_WORK TO BE COMPLETED_
Whenever a line in the records below holds the string "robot", copy it out.

Dataset entries
======

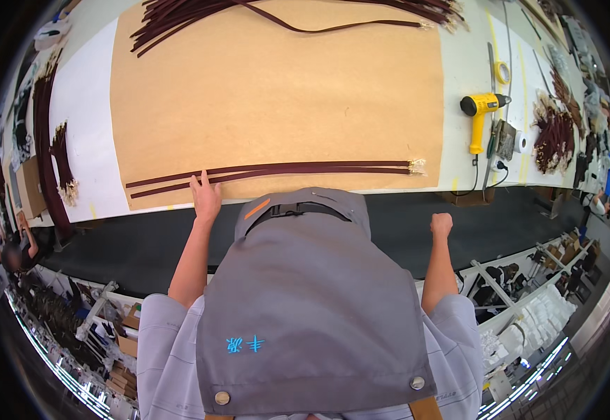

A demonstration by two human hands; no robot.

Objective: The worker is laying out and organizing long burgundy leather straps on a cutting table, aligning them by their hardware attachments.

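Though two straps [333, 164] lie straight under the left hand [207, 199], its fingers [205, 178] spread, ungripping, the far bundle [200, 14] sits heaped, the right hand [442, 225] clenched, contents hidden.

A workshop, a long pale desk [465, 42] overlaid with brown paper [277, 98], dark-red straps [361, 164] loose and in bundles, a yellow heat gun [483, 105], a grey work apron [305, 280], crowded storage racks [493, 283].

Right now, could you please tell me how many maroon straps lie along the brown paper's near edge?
2: the farther strap and the nearer strap, both partly under the left hand; another could be hidden underneath.
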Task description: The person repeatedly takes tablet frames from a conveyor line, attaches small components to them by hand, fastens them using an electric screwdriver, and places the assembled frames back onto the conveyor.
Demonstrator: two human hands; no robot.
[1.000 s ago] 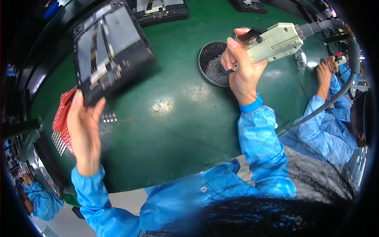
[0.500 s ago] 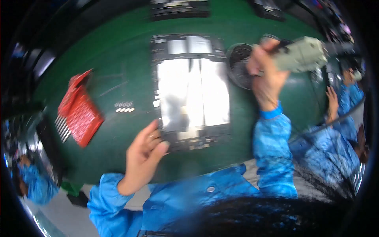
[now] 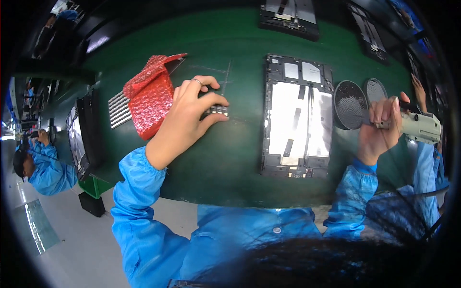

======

_EXERCISE RESULT_
A demonstration by two human hands; no robot.
Demonstrator: two human hands; no robot.

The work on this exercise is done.